Why is PHP list killing Amazon AWS instances?

synapse · December 16, 2016, 7:57pm

Hi all, I’m running PHP List on Amazon AWS on Elastic Beanstalk + RDS on T2.Micro. I thought that it was perhaps just one server instance where the hardware failed, but now on a second instance the sending of a list via SES+API is bringing down the instance completely. The messages are sending out at a send rate of 2000/hr but at some point it is killing the server that is hosting the PHPList code. The DB seems to be doing ok. I have domain throttling enabled. I’m going to experiment with turning that off and see if that is of any help at all.

synapse · December 16, 2016, 11:25pm

So, I’ve come to determine that this problem is 3-fold

Not enough server resource for what I’m asking
I didn’t have enough of a pause between message sends. Set at 1s it was hammering the server, so set to 2s the server was much more responsive (resources again) DEBUNKED
Lastly though, via SES API, SES does not like batch periods to be set too long such as 3600s, I had to define the batch as 60s in order for it to have a predictable send rate DEBUNKED

SES seems to have a hard limit on how many emails are sent per batch, vs batch over time. And if you are over the limit, SES begins to reject the messages. You can see this live on the Log of Events. As the rejection log builds up, this brings the PHPList application to a complete halt and monopolizes the server resources. The greater the the number of rejections from SES the more impacted the server becomes.

duncanc · December 17, 2016, 7:47am

@synapse SES usually has a limit on the number of emails in a 24-hour period and a maximum send rate, so you need to ensure that the phplist batch and throttle settings match those.

synapse · December 20, 2016, 9:23am

@duncanc I’m definitely not hitting the SES limits. If I hit the SES limits, you will see errors in the phpl events log. That’s how I was able to troubleshoot. It really came down to CPU and server resources. Once I upped the processing power of the database and setup failover, SES stopped rejecting high rate requests.

I really believe that this is a bug with PHP List, because I watched it minute-by-minute and as the log events piled up, PHPList would begin to degrade, take up more server memory and cache until the application server froze. I’m on Amazon AWS and am running a separate Application server and database server instance. What you also found is that the number of open ports and requests on the server would start to go up until all available ports on the database were saturated and you would effectively DDOS yourself. I had to reboot the database servers in order to fix the issue. Reboot, not rebuild. I believe what is happening is that PHPList is opening more and more ports as send requests are rejected and not closing the ports as they get saturated with requests.

duncanc · December 20, 2016, 10:11am

Not sure that I understand what you mean. You seem to be saying that you were hitting SES limits, as indicated by errors in the event log, but also saying that you were not hitting limits.

SES seems to have a hard limit on how many emails are sent per batch, vs
batch over time.
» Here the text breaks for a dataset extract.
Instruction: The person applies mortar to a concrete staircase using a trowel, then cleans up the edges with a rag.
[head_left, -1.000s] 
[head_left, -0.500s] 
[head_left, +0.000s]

And if you are over the limit, SES begins to reject
the messages. You can see this live on the Log of Events.

What are your phplist batch and throttle settings, and what is the frequency of running the cron job?
Also which version of phplist are you using?

synapse · December 20, 2016, 5:19pm

Not sure that I understand what you mean. You seem to be saying that you were hitting SES limits, as indicated by errors in the event log, but also saying that you were not hitting limits.

My SES send limits are 14 emails per second and 50k/day total, I can watch SES statistics live and I’m not going over that. What happens is if you don’t have enough processing power (server capability, 2 cpu vs 1 cpu) PHP List appears to not be able to open enough ports to the database to make requests. This results in send requests not being submitted to SES and/or there is too many requests to SES concurrently, which looks like flooding. I don’t know as AWS doesn’t share this information.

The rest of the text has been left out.